The post-labor period is an emotional time for Mama, so keep the air light and love-filled. Whether you’ve had a terrible day at work, got cut-off driving home, or just learned of the latest political disaster, be sure to save the rant for someone who has the capacity to carry that negativity—guaranteed it’s not the new Mama sitting in front of you. Notice the energy in the home and do your best to keep it tranquil. Besides deferring tales of outrage for another time, there are many ways to support a peaceful and loving space for Mama and Baby to enjoy.
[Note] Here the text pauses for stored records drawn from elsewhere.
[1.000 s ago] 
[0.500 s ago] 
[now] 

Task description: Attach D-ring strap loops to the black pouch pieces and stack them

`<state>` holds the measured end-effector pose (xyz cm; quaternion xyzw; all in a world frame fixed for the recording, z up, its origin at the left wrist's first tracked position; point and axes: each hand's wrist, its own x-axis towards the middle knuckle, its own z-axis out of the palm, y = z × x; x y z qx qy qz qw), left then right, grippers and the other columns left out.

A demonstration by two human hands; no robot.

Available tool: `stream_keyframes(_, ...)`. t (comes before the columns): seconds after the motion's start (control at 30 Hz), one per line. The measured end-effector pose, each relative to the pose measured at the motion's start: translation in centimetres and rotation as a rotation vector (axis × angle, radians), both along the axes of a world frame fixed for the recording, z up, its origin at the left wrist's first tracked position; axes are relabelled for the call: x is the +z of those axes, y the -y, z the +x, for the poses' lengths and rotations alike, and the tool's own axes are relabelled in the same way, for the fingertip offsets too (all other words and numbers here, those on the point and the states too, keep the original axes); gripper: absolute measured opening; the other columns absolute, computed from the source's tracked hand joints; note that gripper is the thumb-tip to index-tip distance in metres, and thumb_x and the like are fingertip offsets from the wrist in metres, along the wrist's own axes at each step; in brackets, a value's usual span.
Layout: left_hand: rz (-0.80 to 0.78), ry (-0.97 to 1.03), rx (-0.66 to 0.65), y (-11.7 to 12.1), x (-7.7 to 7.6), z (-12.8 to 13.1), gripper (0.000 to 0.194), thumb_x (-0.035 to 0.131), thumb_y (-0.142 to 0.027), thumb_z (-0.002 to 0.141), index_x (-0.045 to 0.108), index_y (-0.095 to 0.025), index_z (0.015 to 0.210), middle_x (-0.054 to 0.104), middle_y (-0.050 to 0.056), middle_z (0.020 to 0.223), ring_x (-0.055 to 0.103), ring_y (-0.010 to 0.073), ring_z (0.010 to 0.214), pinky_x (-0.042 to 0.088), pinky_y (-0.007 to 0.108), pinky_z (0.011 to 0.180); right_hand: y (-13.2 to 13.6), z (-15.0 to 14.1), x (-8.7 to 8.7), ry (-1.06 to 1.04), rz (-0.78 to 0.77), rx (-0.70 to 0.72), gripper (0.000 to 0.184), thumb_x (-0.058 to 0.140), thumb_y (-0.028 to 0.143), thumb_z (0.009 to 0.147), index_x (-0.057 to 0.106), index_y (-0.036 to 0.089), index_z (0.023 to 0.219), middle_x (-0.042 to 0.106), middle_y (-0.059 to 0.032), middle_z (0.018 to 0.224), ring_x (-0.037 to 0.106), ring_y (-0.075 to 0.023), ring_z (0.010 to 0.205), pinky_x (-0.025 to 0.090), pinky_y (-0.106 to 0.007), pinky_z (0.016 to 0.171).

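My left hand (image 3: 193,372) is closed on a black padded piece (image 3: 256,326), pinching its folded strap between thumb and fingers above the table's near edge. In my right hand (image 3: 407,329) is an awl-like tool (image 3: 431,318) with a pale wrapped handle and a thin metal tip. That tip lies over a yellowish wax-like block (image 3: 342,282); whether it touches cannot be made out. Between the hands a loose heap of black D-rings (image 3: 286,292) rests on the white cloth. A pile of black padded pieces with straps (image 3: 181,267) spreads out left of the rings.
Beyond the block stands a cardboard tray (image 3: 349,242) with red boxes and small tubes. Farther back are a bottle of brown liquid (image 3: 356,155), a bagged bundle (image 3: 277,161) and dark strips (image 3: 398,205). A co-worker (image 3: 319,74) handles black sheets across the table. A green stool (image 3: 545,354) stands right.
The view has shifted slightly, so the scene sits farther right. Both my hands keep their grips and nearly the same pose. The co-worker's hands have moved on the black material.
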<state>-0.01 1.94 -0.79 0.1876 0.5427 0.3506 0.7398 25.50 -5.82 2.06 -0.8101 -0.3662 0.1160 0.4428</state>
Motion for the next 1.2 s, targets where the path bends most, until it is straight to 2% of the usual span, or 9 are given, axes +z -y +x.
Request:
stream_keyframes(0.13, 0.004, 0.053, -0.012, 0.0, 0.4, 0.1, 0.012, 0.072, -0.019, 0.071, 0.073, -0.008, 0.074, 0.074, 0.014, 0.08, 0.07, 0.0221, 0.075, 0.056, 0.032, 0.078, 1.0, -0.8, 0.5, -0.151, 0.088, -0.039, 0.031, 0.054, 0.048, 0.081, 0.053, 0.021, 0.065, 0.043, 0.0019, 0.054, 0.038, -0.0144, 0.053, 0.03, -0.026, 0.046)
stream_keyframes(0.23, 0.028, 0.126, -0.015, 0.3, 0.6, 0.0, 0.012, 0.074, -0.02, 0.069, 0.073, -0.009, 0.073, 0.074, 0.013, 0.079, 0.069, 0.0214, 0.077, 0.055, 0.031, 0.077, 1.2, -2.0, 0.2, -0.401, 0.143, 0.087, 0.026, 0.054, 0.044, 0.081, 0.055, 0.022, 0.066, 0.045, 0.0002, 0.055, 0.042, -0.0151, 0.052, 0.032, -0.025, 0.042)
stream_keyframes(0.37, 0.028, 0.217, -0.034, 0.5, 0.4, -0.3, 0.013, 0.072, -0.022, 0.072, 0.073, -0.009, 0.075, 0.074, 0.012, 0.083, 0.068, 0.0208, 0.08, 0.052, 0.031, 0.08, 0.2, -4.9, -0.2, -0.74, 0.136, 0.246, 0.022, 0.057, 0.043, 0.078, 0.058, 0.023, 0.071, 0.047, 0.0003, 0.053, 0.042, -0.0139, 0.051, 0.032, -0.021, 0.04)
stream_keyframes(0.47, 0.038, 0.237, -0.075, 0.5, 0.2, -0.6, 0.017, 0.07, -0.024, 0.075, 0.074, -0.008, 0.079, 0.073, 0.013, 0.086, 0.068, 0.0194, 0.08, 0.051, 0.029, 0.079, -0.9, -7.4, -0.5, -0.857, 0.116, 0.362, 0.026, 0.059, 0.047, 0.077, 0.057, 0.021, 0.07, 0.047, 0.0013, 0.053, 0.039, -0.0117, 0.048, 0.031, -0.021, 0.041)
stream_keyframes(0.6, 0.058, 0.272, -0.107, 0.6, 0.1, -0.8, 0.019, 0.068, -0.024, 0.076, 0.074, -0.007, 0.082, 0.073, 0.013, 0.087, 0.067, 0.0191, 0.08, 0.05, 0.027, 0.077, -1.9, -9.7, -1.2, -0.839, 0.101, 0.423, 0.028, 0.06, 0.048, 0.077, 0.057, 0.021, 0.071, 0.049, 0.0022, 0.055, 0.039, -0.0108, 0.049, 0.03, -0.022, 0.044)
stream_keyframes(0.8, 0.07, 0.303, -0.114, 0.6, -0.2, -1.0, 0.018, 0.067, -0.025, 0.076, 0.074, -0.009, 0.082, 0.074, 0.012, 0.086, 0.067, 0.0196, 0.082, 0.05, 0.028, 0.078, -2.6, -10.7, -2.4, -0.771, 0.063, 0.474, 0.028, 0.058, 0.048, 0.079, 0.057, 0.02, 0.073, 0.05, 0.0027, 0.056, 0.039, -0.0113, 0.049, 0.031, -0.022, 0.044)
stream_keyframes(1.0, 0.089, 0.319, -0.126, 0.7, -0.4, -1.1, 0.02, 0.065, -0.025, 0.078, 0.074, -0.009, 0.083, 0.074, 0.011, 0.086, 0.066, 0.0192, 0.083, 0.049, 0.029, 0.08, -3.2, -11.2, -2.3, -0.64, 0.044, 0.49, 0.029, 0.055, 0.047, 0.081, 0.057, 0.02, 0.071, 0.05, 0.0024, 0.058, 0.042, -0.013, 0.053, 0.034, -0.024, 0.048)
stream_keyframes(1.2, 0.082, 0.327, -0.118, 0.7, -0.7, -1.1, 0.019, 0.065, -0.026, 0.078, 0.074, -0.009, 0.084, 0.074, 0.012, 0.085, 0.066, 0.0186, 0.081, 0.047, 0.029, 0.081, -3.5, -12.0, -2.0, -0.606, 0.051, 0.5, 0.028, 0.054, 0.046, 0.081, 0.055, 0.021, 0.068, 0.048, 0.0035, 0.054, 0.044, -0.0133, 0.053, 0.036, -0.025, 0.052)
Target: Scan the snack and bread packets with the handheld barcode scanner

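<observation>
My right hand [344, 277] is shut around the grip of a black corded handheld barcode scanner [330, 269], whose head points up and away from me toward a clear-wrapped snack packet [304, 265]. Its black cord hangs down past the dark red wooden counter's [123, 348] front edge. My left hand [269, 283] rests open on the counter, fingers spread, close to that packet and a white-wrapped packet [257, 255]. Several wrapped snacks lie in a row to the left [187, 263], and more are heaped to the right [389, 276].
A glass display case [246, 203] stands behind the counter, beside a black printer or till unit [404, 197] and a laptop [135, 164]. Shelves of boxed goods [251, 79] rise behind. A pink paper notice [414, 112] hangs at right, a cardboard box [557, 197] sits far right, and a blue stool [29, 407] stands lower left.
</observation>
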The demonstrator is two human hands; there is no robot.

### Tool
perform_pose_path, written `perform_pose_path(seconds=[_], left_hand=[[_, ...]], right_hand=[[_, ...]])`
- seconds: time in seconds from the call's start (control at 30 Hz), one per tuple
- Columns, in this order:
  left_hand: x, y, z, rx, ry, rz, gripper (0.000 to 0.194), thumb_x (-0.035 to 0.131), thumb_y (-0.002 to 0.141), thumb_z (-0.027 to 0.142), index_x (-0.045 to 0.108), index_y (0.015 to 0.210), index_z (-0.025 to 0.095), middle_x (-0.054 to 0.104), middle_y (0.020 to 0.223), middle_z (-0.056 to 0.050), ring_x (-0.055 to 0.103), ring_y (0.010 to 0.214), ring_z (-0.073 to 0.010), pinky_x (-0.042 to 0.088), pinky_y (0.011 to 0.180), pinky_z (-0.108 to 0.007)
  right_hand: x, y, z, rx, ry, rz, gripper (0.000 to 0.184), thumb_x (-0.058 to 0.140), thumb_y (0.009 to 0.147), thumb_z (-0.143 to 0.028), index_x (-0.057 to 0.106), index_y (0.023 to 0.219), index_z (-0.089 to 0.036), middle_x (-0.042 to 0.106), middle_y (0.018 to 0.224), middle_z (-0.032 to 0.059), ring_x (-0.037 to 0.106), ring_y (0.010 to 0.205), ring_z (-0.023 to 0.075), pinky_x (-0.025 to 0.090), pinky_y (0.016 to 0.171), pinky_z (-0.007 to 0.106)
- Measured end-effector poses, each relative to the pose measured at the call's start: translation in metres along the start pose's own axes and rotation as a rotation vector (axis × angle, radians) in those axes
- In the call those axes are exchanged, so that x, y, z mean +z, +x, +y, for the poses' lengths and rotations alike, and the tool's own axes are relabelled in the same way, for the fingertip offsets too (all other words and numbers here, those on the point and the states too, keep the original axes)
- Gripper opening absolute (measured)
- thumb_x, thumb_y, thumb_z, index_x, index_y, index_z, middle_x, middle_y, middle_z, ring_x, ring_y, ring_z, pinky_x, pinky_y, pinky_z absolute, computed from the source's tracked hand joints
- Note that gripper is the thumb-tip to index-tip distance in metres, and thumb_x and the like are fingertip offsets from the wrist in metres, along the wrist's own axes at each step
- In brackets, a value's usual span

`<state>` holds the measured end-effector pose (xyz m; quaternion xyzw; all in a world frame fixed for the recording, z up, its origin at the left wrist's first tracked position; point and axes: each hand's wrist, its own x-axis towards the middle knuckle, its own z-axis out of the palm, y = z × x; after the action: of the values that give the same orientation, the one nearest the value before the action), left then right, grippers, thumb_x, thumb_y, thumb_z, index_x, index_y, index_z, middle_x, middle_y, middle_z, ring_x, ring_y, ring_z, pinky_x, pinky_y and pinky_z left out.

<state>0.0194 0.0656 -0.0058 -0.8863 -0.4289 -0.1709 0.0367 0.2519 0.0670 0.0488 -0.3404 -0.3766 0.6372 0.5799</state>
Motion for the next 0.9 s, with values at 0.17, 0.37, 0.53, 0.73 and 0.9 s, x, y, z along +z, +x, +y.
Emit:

Here are some environmental stimuli to keep in mind when you visit:
Sounds: Speak calmly, turn televisions off, keep cell phones on vibrate
Sights: Dim harsh lighting, turn on side lamps, tidy up
Scents: Empty garbage bins, avoid wearing strong perfume, offer lavender room spray
New babies eat round the clock, and it’s not uncommon for breastfeeding moms to feel as though they are a 24-hour buffet. This means Mama’s three square meals are going to be less than regular (at least for the first month or so). Even if baby is formula fed, frequent feedings mean its tough for Mom to make it to the kitchen simply to feed herself throughout the day! Chances are she won’t even think of eating until she’s ravenous and needs to eat something now. Prepared healthy snacks are a lifesaver that will help Mama keep her body fuelled while she doles out the TLC to her little one. And don’t forget water! Especially if Mama is breastfeeding, she’s going to feel thirsty ALL the time—be sure she’s got a glass of H2O at arms reach. Need some snack inspiration? Here are some tasty suggestions to bring when you visit:
Someone to Listen
In the weeks leading up to Baby’s arrival, Mama-to-be is flooded with loving attention and thoughtful inquiries about her health, hopes, and state of mind. Yet, the days following labor tend to be quiet and, quite frankly, lonely. “Hello, is anybody there!” Although friends and family commonly believe that Mama wants to be left alone while she gets to know her child, she may in fact be wishing for a friendly face and a shoulder to lean on. Birth, in all its many forms, is a life-changing experience that can leave new Mamas feeling stunned. Try to notice if your Mama-friend wants to talk about her birth story and decide if you’re the right person to lend an ear. Simply listening to her story and letting her express her feelings is hugely therapeutic! Mamas can experience various degrees of “baby blues” postpartum, and depression is not uncommon. So, if you think she needs more help than you can offer, talk with another close friend or family member about seeking professional advice. That’s what friends are for!
With a new baby comes a world of change and, if Mama-to-be is a close companion, you’ll have her wellbeing at heart! Not only will she be adjusting to life with a newborn, but she’ll also be in a mental and physical state of recovery after labor. Remind Mama that she isn’t alone! Show her some love and let her know that, while she’s looking after Baby, you’ll be there looking after her.